#### What is being asked
Lines below that include the word "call" should each be copied.

::: Available data :::

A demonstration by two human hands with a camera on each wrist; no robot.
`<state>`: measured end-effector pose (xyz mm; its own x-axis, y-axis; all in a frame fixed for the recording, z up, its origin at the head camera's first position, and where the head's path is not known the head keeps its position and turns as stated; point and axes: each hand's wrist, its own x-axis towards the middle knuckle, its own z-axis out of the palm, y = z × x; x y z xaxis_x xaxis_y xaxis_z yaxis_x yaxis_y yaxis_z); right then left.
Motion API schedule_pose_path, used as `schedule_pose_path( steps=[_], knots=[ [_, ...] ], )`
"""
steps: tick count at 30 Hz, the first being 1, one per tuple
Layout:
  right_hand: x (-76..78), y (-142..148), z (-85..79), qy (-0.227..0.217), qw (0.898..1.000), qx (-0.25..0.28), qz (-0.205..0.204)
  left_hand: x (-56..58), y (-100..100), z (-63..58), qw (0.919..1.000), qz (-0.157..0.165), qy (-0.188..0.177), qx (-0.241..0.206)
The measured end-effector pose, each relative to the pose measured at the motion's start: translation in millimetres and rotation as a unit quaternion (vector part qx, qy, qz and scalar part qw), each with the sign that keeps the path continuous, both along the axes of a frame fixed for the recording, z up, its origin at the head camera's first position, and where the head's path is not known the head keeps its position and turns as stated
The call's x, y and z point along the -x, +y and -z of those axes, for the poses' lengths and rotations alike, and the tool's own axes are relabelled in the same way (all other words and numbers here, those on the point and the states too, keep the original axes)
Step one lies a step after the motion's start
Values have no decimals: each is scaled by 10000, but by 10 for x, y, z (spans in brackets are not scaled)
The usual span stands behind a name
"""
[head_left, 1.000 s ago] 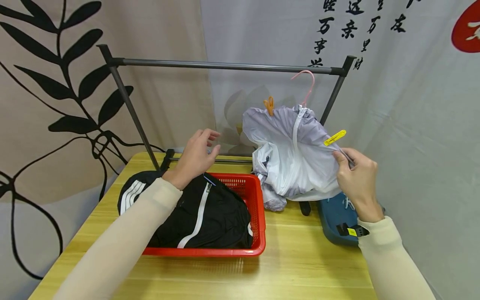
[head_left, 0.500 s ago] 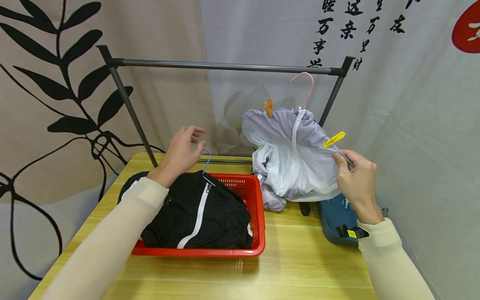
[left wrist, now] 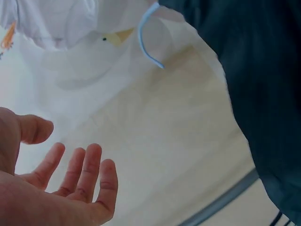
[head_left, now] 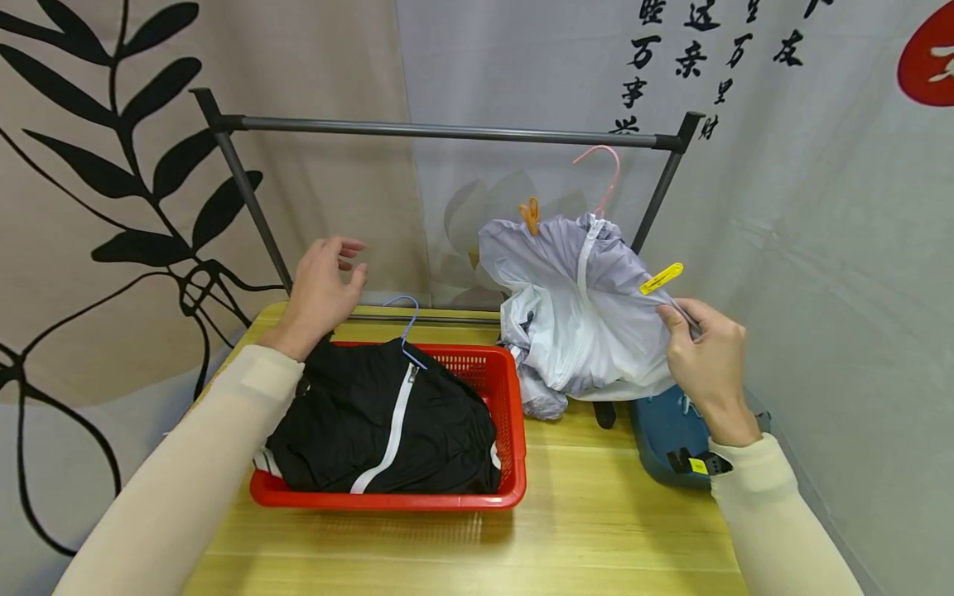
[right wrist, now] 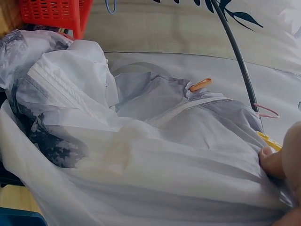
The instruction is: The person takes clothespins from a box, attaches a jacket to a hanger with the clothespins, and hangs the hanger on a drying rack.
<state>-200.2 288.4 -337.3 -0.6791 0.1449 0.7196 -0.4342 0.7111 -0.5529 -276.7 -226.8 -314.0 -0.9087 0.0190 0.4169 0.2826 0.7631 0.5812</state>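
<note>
A light grey and white jacket [head_left: 589, 314] is on a pink hanger [head_left: 609, 178] at the right of the rack. On its collar side sits an orange clothespin [head_left: 530, 215], and a yellow clip [head_left: 662, 279] is on its right shoulder. My right hand [head_left: 708, 364] pinches the jacket's edge just below that clip; in the right wrist view the thumb [right wrist: 272, 162] presses the cloth. Raised above the basket's left rear, my left hand [head_left: 319, 285] has loosely bent fingers and holds nothing. Below it a black jacket [head_left: 440, 430] on a blue hanger [head_left: 406, 319] lies in the red basket [head_left: 514, 463].
A dark metal rack [head_left: 447, 131] spans the back of the wooden table [head_left: 596, 530]. Beneath the light jacket, blue shoes or a blue shoe-like item [head_left: 663, 430] stand at the right. A cloth backdrop hangs behind.
My left hand has moved left, away from the light jacket, uncovering the blue hanger's hook. My right hand keeps its pinch on the light jacket, which has barely shifted.
</note>
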Motion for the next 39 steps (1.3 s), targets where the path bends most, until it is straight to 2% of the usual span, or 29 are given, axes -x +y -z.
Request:
schedule_pose_path(
  steps=[11,21,26,28,33,39],
  knots=[
    [8,8,4,79,9999,-74,-3,146,-335,-27,9958,-575,659,-263],
    [-12,-9,-6,62,9999,-115,39,231,-608,-52,9815,-1379,1032,-836],
    [-25,-22,1,24,9999,-136,33,300,-767,-44,9716,-1896,912,-1081],
    [-28,-29,0,29,9999,-153,37,323,-835,-49,9689,-2009,825,-1184],
    [-34,-40,-22,31,9997,-227,82,383,-951,-77,9706,-2022,604,-1158],
    [-38,-41,-38,-10,9997,-258,58,498,-993,-119,9747,-1947,399,-1025]
  ],
)
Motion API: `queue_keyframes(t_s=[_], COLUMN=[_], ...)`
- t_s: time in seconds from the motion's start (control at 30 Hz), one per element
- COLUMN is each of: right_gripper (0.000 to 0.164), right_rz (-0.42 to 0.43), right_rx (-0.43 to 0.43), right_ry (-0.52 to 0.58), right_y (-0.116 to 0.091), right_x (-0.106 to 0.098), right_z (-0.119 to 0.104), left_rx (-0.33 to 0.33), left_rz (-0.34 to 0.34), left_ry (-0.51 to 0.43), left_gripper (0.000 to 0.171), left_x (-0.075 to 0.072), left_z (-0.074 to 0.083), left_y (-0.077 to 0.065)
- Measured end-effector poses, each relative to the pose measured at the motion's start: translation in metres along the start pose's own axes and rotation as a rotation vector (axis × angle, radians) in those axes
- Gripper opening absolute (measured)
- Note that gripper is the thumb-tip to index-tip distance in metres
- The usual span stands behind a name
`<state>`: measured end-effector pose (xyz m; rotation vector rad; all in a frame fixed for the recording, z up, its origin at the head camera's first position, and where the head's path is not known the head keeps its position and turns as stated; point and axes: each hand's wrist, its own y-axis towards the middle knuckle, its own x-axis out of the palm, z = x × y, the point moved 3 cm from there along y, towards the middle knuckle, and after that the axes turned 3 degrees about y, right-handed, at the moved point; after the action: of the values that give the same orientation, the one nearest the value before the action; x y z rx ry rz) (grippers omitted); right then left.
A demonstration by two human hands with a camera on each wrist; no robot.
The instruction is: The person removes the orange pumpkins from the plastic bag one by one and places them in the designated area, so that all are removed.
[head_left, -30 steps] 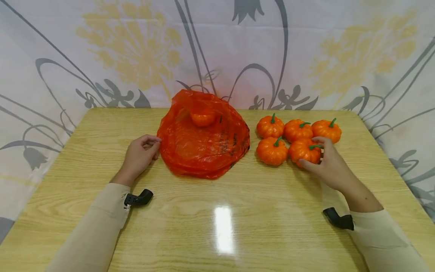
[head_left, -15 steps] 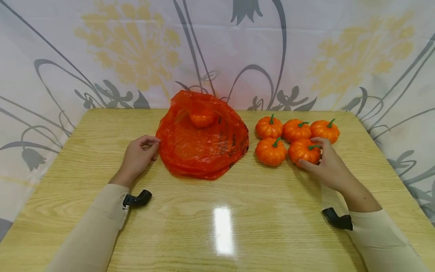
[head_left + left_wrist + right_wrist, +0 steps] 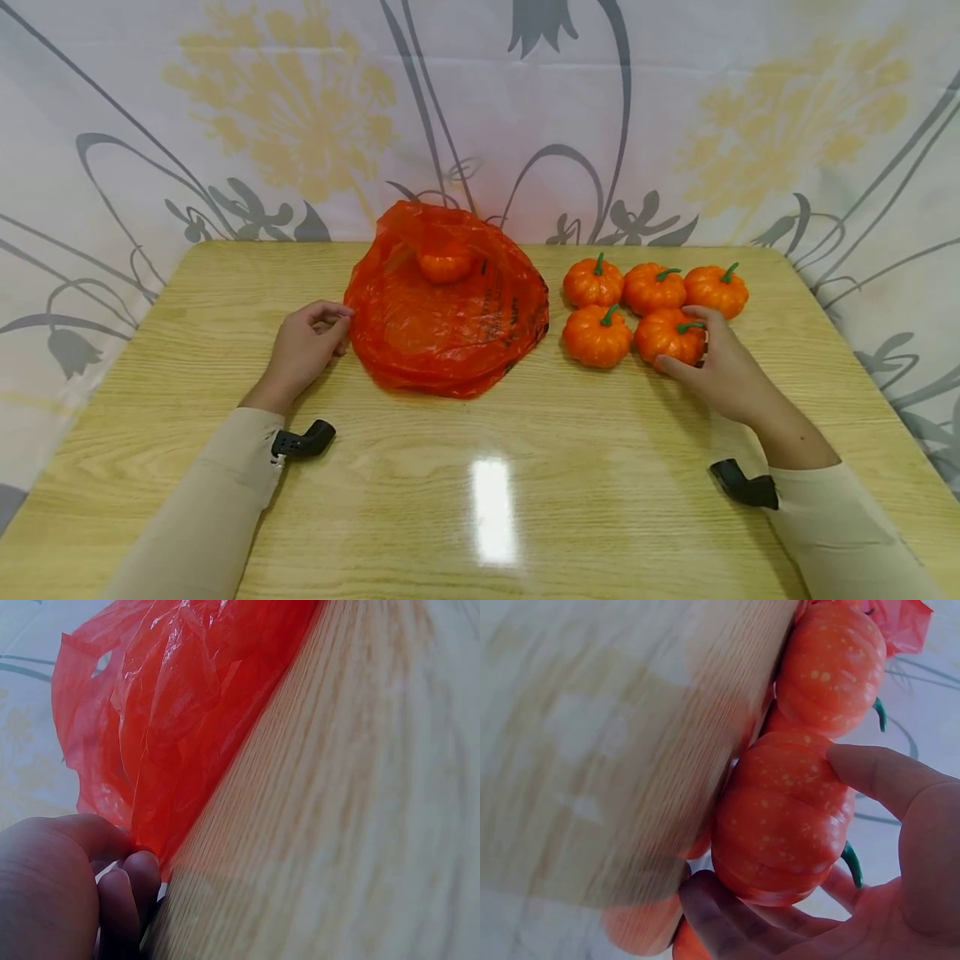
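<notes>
A red-orange plastic bag [image 3: 450, 333] lies spread on the table, its mouth towards me, with one small pumpkin [image 3: 445, 265] inside near the back. My left hand [image 3: 303, 346] pinches the bag's left edge between thumb and fingertips, which the left wrist view also shows. On the right, my right hand [image 3: 723, 367] grips the front right pumpkin [image 3: 784, 817], thumb on one side and fingers curled round the other. That pumpkin has a green stem and sits beside another front pumpkin [image 3: 597, 336].
Behind those two, a row of three pumpkins [image 3: 655, 289] stands close together. The wood-grain table [image 3: 405, 500] ends at a wall covered in flower-patterned cloth [image 3: 480, 125]. Black wrist devices [image 3: 303, 439] sit on both sleeves.
Hands, bag and pumpkins hold nearly the same places. Only a very slight shift of the whole head view shows.
</notes>
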<state>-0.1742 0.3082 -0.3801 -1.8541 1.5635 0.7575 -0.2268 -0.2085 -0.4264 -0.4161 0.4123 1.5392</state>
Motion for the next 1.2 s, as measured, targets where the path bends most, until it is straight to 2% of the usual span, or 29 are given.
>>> queue_keyframes(t_s=[0.6, 0.73, 0.83, 0.97, 1.07, 1.13, 1.2], right_gripper=[0.082, 0.076, 0.065, 0.044, 0.031, 0.027, 0.026], right_rz=[0.002, 0.048, 0.126, 0.304, 0.416, 0.427, 0.399], right_rx=[-0.043, -0.053, -0.062, -0.135, -0.248, -0.318, -0.392], right_ry=[-0.009, -0.019, -0.029, -0.007, 0.046, 0.068, 0.063], right_y=[0.001, 0.0, -0.003, -0.01, -0.015, -0.015, -0.013], right_x=[0.001, -0.002, -0.005, -0.007, -0.004, 0.0, 0.005], right_z=[-0.002, -0.005, -0.011, -0.023, -0.037, -0.051, -0.067], left_rx=[-0.003, -0.007, -0.011, -0.019, -0.018, -0.016, -0.008], left_rz=[-0.004, -0.002, -0.001, -0.002, -0.006, -0.008, -0.006], left_ry=[0.002, 0.002, 0.0, -0.005, -0.011, -0.012, -0.013], left_gripper=[0.028, 0.028, 0.028, 0.028, 0.028, 0.028, 0.028], left_x=[-0.001, -0.001, -0.001, 0.0, 0.0, 0.001, 0.001], left_z=[0.001, 0.002, 0.003, 0.003, 0.001, 0.0, 0.0], left_y=[-0.001, -0.002, -0.002, -0.003, -0.002, -0.001, 0.0])
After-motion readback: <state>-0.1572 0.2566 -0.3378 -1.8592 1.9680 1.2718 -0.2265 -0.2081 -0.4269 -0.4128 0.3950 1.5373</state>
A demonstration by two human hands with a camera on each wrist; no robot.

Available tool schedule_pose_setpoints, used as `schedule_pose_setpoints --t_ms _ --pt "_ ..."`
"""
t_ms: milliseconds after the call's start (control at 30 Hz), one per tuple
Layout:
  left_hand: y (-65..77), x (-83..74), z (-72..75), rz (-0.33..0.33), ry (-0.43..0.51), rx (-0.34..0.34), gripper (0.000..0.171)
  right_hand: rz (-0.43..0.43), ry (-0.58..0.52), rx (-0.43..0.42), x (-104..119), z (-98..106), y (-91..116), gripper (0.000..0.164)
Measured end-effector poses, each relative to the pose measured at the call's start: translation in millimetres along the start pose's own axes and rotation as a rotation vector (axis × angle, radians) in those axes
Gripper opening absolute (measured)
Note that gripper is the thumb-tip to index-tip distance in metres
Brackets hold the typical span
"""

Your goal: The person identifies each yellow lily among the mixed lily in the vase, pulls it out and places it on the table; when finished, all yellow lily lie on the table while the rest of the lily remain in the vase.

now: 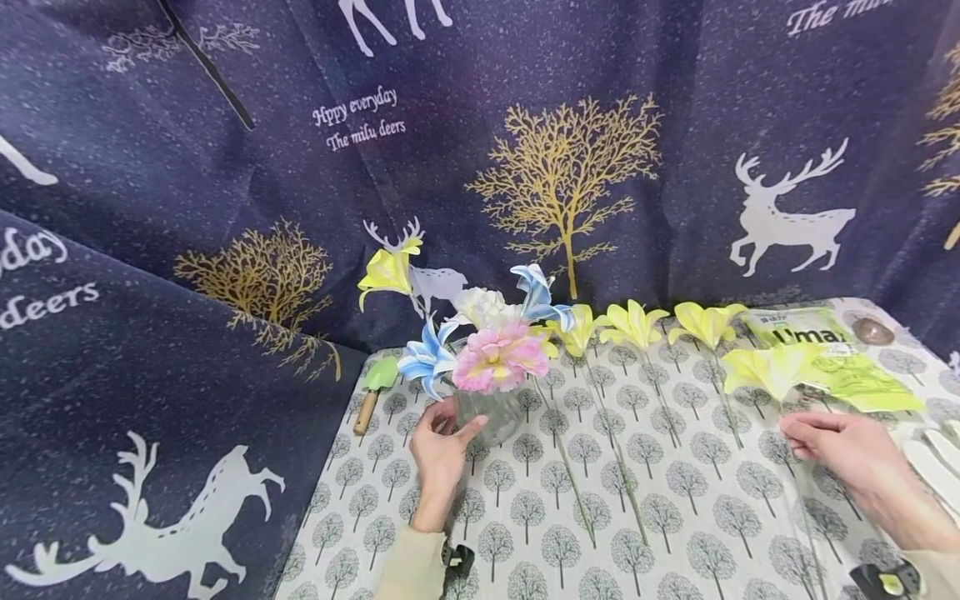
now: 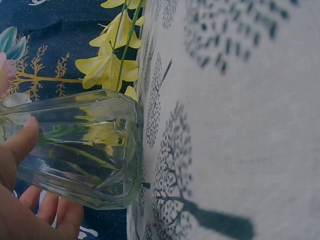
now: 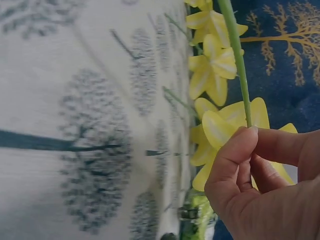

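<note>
A clear glass vase (image 1: 491, 417) stands on the patterned cloth, with green stems visible through its wall in the left wrist view. My left hand (image 1: 441, 443) grips it from the left side, thumb near the front and fingers curled round behind. Out of the vase rise a pink flower (image 1: 501, 358), a white flower (image 1: 480, 307), blue lilies (image 1: 427, 357) and one yellow lily (image 1: 388, 275). Over on the right, my right hand (image 1: 843, 450) pinches the green stem (image 3: 239, 65) of another yellow lily (image 1: 772, 371) between thumb and forefinger, just beneath its bloom.
Several yellow lilies (image 1: 633, 323) lie along the cloth's back edge, stems toward me. A green-and-white bag (image 1: 862, 375) lies at right, beside a brown round object (image 1: 873, 331). White gloves (image 1: 933, 462) lie near my right forearm. A small green trowel (image 1: 378, 377) is left of the vase.
</note>
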State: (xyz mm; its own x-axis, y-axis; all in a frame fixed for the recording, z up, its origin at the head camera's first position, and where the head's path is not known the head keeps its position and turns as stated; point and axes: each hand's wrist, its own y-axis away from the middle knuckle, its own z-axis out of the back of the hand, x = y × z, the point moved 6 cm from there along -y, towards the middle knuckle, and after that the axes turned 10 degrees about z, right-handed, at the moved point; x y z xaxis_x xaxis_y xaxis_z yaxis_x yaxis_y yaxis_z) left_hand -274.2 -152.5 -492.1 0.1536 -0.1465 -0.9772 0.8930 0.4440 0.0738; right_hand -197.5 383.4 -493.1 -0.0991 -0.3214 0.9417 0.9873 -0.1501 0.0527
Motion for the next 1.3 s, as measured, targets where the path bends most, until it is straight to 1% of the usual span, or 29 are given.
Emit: schedule_pose_setpoints --t_ms 100,200,300,400,533,600,700,833,867,900,1033,1100,1133,1300 --pt "0.4 -1.0 -0.4 -0.003 0.007 -0.001 0.059 -0.001 0.036 0.022 -4.1 -0.5 -1.8 0.021" --pt "0.8 -2.4 0.3 -0.014 0.008 -0.006 0.058 -0.015 0.047 0.035 -7.3 -0.6 -4.0 0.012" --pt "1.3 -3.8 1.8 -0.017 0.006 -0.01 0.058 -0.034 0.055 0.05 -10.9 -0.7 -5.3 0.009" --pt "1.8 -5.0 2.5 -0.014 0.005 -0.007 0.058 -0.043 0.027 0.06 -14.3 -0.5 -5.7 0.01" --pt "1.3 -5.7 2.3 -0.018 0.02 -0.004 0.059 -0.034 -0.035 0.057 -15.0 0.2 -4.9 0.023" --pt "0.8 -5.7 2.1 -0.023 0.026 -0.005 0.058 -0.018 -0.034 0.042 -12.3 1.5 -3.4 0.027" --pt "0.3 -5.3 2.1 -0.021 0.032 -0.006 0.058 0.005 0.042 -0.009 -3.4 6.7 0.7 0.023" --pt "-0.5 -4.8 1.8 -0.023 0.035 -0.005 0.058 0.045 0.198 -0.1 18.7 15.3 7.2 0.01" --pt "-0.7 -4.8 1.6 -0.024 0.035 -0.005 0.057 0.057 0.224 -0.117 26.2 16.7 8.7 0.015" --pt "-0.9 -4.8 1.5 -0.025 0.036 -0.006 0.057 0.068 0.246 -0.133 33.6 17.7 9.9 0.016" --pt "-0.8 -4.7 0.5 -0.03 0.035 0.002 0.059 0.09 0.288 -0.184 66.1 17.3 16.6 0.015" --pt "-0.2 -4.5 0.1 -0.03 0.033 0.008 0.06 0.105 0.273 -0.202 82.1 13.9 20.0 0.001" --pt "0.1 -4.2 0.0 -0.03 0.032 0.011 0.06 0.12 0.28 -0.207 91.0 11.6 22.2 0.002" --pt "0.5 -2.4 0.6 -0.02 0.025 0.016 0.06 0.244 0.345 -0.202 142.4 -6.5 29.7 0.033"
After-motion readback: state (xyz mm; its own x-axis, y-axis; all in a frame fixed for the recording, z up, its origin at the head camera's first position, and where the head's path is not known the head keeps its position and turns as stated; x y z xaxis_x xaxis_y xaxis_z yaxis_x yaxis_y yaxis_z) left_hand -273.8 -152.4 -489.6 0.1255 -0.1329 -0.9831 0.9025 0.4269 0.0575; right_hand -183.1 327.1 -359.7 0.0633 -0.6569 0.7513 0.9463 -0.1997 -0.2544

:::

#### Task solution
The call's x, y and z point along the -x, +y and -z of those axes, for the poses' lengths and rotations alike, and the tool's own axes are relabelled in the same way (all other words and numbers here, those on the point and the states too, keep the original axes)
t_ms: milliseconds after the call's start (control at 30 Hz), one per tuple
Measured end-effector poses, each relative to the pose measured at the call's start: translation in millimetres along the start pose's own axes and rotation as a rotation vector (axis × angle, radians) in those axes

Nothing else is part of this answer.